« Pour avancer dans ce sens, des expériences de lutte seront indispensables. »
Et comme tout le monde le sait, les luttes « indispensables » ne sont jamais révolutionnaires au départ. L’histoire regorge d’évènements où de petites revendications de pas grand-chose, forcément “réformistes” et parfaitement intégrables par le système ont été à l’origine d’épisodes qui les ont complètement submergé (la viande avariée du Potemkine, la grève de l’usine Bréguet au Havre le 11 mai 1936 pour exiger la réintégration de deux ouvriers licenciés pour cause de 1er mai, l’accès interdit des étudiants mâles au bâtiment des filles de la cité U de Nanterre en mars 1967 …). Seulement voilà, parfois, la machine “parfaite” de l’intégration et de la récupération ne fonctionne pas très bien, des grains de sables perturbent la machine qui alors… se bloque.
« exproprier des patrons et abolir la propriété privée ne suffira pas pour nous faire sortir du capitalisme »
Oui oui ! Le capital n’est pas une affaire de propriété, de statut juridique mais de rapport social !
« que ces luttes favorisent les actes de solidarité spontanée, d'entraide et de désintéressement par delà les entreprises, et qu'ils se répandent dans la société. »
C’est pourquoi je ne me définit pas du tout comme syndicaliste : la lutte de classe devient révolutionnaire si elle va au-delà d’elle-même, si elle sort des boîtes, si elle devient une lutte sociale plus globale, si elle se confronte au pouvoir social.

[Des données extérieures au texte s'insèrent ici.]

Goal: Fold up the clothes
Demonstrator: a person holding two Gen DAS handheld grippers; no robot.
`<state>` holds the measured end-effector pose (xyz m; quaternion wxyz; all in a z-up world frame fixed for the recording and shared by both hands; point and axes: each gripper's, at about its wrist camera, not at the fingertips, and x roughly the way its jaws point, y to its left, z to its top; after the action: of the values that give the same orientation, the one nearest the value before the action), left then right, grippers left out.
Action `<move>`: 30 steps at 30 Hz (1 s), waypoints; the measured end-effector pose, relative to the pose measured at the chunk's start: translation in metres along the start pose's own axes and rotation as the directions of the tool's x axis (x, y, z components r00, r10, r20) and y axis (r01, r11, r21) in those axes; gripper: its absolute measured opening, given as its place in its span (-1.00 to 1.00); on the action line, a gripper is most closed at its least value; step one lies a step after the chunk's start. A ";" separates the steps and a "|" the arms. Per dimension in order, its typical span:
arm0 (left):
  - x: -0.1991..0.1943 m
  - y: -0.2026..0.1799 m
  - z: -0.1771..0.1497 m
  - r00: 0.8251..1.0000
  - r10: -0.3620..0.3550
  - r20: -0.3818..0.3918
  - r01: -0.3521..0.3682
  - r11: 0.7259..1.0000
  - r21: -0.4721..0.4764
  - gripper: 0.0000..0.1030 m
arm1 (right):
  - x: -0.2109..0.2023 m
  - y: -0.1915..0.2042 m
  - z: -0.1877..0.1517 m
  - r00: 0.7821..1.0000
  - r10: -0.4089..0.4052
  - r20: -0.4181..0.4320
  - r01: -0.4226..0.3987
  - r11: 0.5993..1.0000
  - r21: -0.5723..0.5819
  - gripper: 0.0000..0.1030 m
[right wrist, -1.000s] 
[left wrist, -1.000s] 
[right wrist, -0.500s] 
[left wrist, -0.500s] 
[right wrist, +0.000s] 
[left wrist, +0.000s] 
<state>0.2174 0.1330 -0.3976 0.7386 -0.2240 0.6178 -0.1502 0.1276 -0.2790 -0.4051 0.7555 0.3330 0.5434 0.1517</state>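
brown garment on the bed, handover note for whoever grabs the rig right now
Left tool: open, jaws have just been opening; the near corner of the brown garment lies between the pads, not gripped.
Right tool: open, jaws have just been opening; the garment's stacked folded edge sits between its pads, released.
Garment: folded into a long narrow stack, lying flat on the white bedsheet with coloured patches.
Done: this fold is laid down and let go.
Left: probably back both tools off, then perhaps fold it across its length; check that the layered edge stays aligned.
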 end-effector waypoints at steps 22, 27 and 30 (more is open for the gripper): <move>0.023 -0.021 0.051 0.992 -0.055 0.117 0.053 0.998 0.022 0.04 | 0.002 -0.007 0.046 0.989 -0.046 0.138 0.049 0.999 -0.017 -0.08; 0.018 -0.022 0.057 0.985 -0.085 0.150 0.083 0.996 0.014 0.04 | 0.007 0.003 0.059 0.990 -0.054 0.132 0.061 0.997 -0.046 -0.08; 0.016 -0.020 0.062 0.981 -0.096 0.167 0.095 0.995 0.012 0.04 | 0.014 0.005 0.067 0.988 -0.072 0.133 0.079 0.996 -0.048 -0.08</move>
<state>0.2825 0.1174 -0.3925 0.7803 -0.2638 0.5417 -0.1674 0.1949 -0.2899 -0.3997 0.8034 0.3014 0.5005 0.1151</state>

C’est pourquoi je disais quelque part que des coordinations de travailleurs (de boîtes donc) sont intéressantes si et seulement si elles s’articulent localement avec d’autres réalités sociales, politiques. Et qu’elle soient des bagarres qui créent des situations nouvelles permettant à plein de gens de redéfinir plein de choses sur la base d’intérêts communs qui auront été verbalisé, discuté dans des formes de luttes et de dynamique qui permettent cette mise en commun, cette possibilité d’une élaboration collective. L'enjeu est bien de faire exploser les anciens cadres de pensée et d'action. Sinon, c'est la machin néo-syndical (ou archéo !), où il n'y a rien de transversal, où chacun et chacune reste dans sa petite case sociale, où on est dans le reproduction du même.
La discussion sur le « quelque chose » peut nous amener loin (et pas seulement philosophiquement : quelque chose plutôt que rien)
Rapidement.
Ce ne sont pas les révolutionnaires qui mènent les luttes sociales. Ils et elles peuvent parfois avoir une influence dedans.
La seule question qui vaut la peine est celle-ci : qu’est ce qui fait que les « non-révolutionnaires » (qui souvent ne pensent pas grand-chose de bien des « révolutionnaires ») aient envie d’aller beaucoup plus loin que ce qu’il leur paraît possible, à savoir presque rien. Le “quelque chose” tel que je l’entends c’est à la fois une victoire partielle dans une lutte, moins pour le résultat “objectif” et matériel obtenu que parce qu’une lutte victorieuse donne confiance dans la capacité de lutter de nouveau et ouvre sur d’autres possibles que l’individualisme triomphant, la fatalité devant le monde tel qu’il est (et « qu’il a toujours été, n’est-ce pas » !) et le sentiment d’impuissance. Tout en sachant qu’il n’y a en la matière aucune détermination de l’un sur l’autre, aucun destin destiné à s’accomplir à partir d’une position originale.
« le "quelque chose" qui ne fera que se dévaluer jusqu'à ne plus rien valoir du tout, jusqu'à ce qu'on en perde le souvenir. »
Oui, il n’y a ni “acquis” ni “mémoire“ en l’absence d’un environnement de lutte et de confrontations sociales qui leur donnent réalité au présent.
L’autre “quelque chose” auquel je pense, et qui vaut mieux que rien, c’est la petite étincelle (la viande avariée, le “normal” et “habituel” qui devient scandaleusement insupportable…) qui peut, si l’herbe est bien sèche certes et qu’il ne pleut pas trop, mettre le feu à la plaine.